From France, it was passed on to Normandy in the early 11th century, when the title was given also to commanders of castles. Following the Norman Conquest of England, a number of barons with the title of constable began to appear in England. The office of constable in England was similar to that of the pre-Conquest staller. The principal duty of the constable and marshal was the command of the army. The duty as a peace-keeping officer began under the rule of King William the Conqueror (died 1087).

The Constable, together with the office of the Judiciary and Bailiffs, were defined and established through Magna Carta in 1215 (“Early History of the Constables”). The Magna Carta was the groundwork for most laws and constitutions in many parts of English-speaking countries.

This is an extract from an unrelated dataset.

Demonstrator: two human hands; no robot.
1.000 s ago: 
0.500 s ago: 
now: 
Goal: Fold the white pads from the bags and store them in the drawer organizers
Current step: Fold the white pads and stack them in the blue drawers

The Court of the Constable and Marshal, also known as the Court of Chivalry, became largely known to have existed through the reign of Edward I (1272-1307). One of them belongs to the members of the Bohun family who achieved preeminence in the royal household. In the reign of Edward I (1100-35), Humphrey de Bohun, Earl of Hereford, gained the title of “Constable of England”. This office passed by marriage to Thomas of Woodstock, youngest son of Edward III, who became Duke of Gloucester and exercised great political power under Richard II. With his fall and death in 1397 the hereditary office diminished in importance and power, and upon the execution of Edward Stafford, 3d Duke of Buckingham, in 1521, it became extinct. The office is now revived only for coronation ceremonies; Lord high constables being appointed only for this purpose.

Officers with important military commands and in control of garrisons and castles were also know as constables, such as the constables of Windsor, Dover, Caernarvon (Caernarfon), Conway, Harlech, and Flint castles and of the Tower of London. Sometimes the appointment was coupled with that of conservator (later justice) of the peace, who assisted the sheriff in enforcing the law. This gave rise to constable’s exercising civil jurisdiction. Under the Statute of Winchester (1285), the civil and military organizations were linked. There were two local constables appointed for keeping the peace and order in the jurisdiction of every hundred (or franchise) court. This statute secures every city and town in the kingdom with two constables for each 100 people, and even watchmen on night time duty. This was called the Watch and Ward system. They were responsible for suppressing riots and violent crimes and for arming the militia to enable him to do so. These were the earliest “chief constable” or “high constables”. Their subordinate officers were known as “petty constables” in each tithing, or village. These constables served without pay and kept a roster of watchmen and enforced other aspects of the system. The watchmen were to arrest suspicious persons and warn sleeping citizens at night of fire and other dangers.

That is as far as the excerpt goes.